Don't make a decision until you look at the numbers. With one child, you can easily cut your housing expenses. IME, I would rather live modestly with my dignity intact. My kids don't care that we lived in an apartment without a lot of bling.
Anonymous wrote:Anonymous wrote:Ugh, sorry OP. Is there any possibility you and your husband could have an open relationship, or a poly relationship? Are you happy outside of this?
Great question. I think the answer is yes. I am not OP, but it seems she is actually okay with this, other than the idea that it should not be happening. I would have to hear some other explanation for how she stayed with him after all these years and DH continuously returning.
Anonymous wrote:This is the OP.
I really appreciate everyone's feedback. Even the tough love posters.
I don't think I am rationalizing or blaming the OW. The blame rests squarely with my husband. Was I the perfect wife? No. But he is the one who broke the marriage.
My financial concerns are that he makes the majority of the HHI, and even if I worked FT, my earning power is about $75k max. Our HHI is $170k, and he makes $130k of that. My job is the flexible one, and I have been able to take breaks from working when DD was young, and then set my hours to avoid having to pay for childcare. If we divorce, we will have a lot less money, and DD's lifestyle will suffer. My husband will actually be better off financially with the OW than with me, even if I get the house, child support, and alimoney.
I posted because I wanted to be sure I wasn't leaving any chance of a good life for my daughter on the table, but everyone agrees I should leave, so I guess I will be looking for divorce attorneys this weekend.
Anonymous wrote:Ugh, sorry OP. Is there any possibility you and your husband could have an open relationship, or a poly relationship?
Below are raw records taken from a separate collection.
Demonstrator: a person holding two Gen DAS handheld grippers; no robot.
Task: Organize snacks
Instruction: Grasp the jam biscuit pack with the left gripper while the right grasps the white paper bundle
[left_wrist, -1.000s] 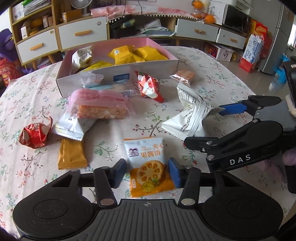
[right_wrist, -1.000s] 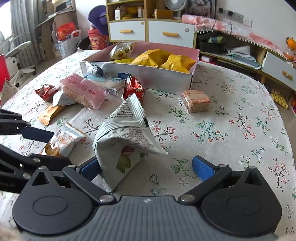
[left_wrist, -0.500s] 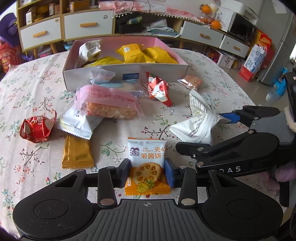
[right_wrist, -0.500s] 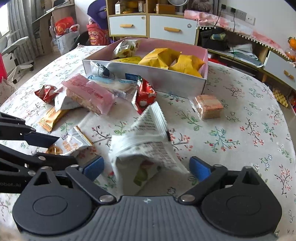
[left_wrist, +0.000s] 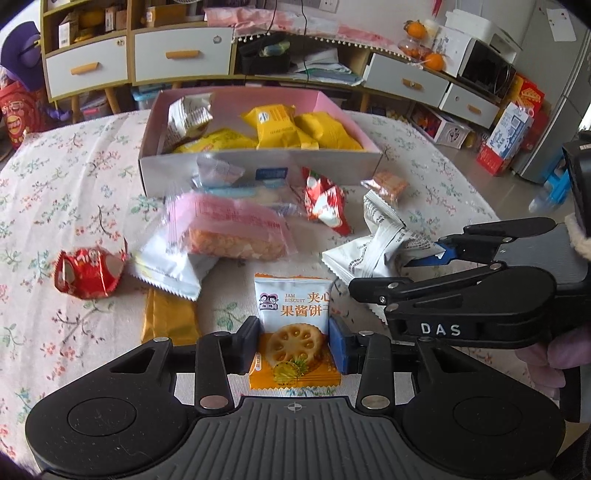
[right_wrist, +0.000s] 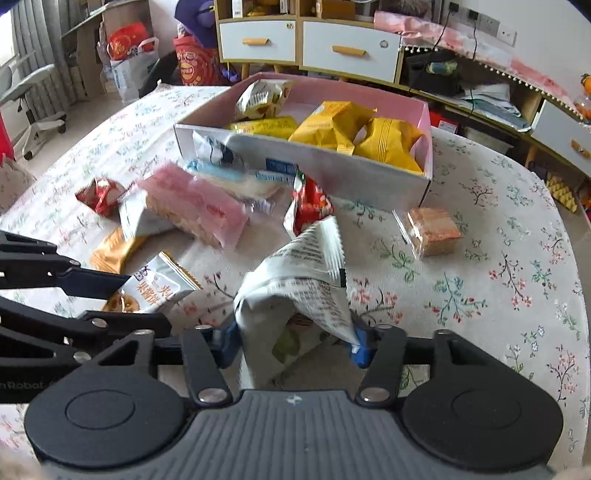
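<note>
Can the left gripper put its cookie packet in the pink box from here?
Probably yes. The left gripper grips the cookie packet; the pink box is open-topped, though snacks lie in front, so lift over them.

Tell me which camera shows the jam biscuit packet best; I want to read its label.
The left wrist view: the jam biscuit packet faces the camera, print upright and legible, held between the left gripper jaws. The right wrist view shows the packet only sideways at the left, partly hidden behind that gripper.
</note>
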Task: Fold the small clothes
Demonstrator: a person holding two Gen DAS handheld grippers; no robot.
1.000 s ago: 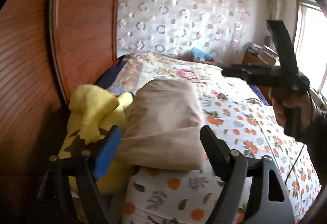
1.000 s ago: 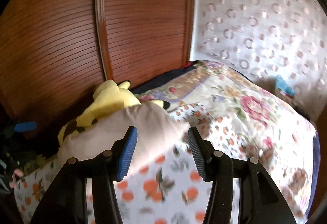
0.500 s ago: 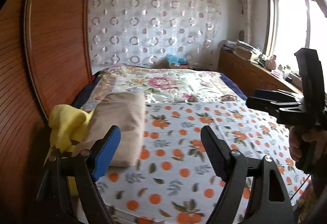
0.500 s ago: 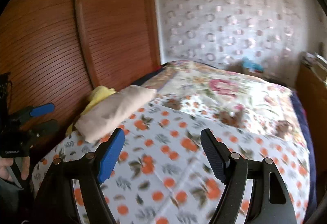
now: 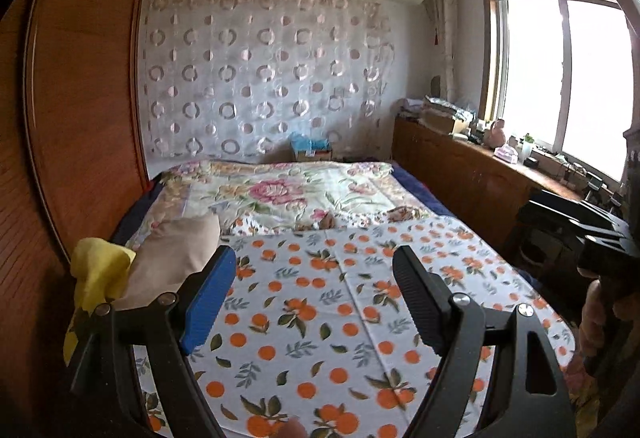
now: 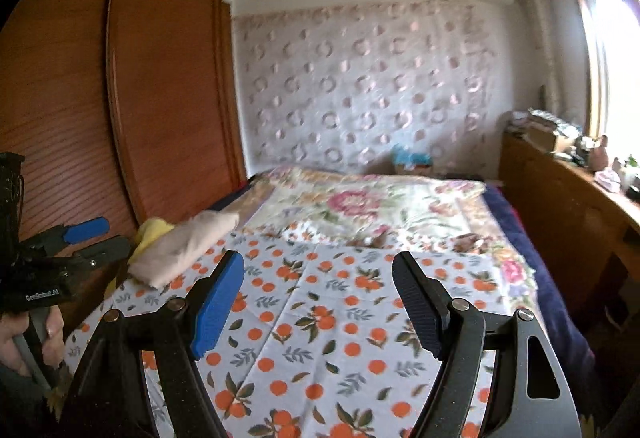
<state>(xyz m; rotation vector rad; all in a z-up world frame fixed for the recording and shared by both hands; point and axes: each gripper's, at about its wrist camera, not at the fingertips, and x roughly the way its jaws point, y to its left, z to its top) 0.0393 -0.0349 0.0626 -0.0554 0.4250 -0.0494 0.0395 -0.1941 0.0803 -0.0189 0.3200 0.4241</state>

Are you happy outside of this?
Anonymous wrote:Anonymous wrote:Anonymous wrote:8 years is not a fog or an affair - it's a long-term mistress/second life. I'm sorry OP.
Not really. It's a mental illness/addiction.
That's if you actually believe in sex addition - Id say its more of an excuse to fool around a lot - why not blame it on addition - seems easy enough.
Anonymous wrote:Anonymous wrote:8 years is not a fog or an affair - it's a long-term mistress/second life. I'm sorry OP.
Not really. It's a mental illness/addiction.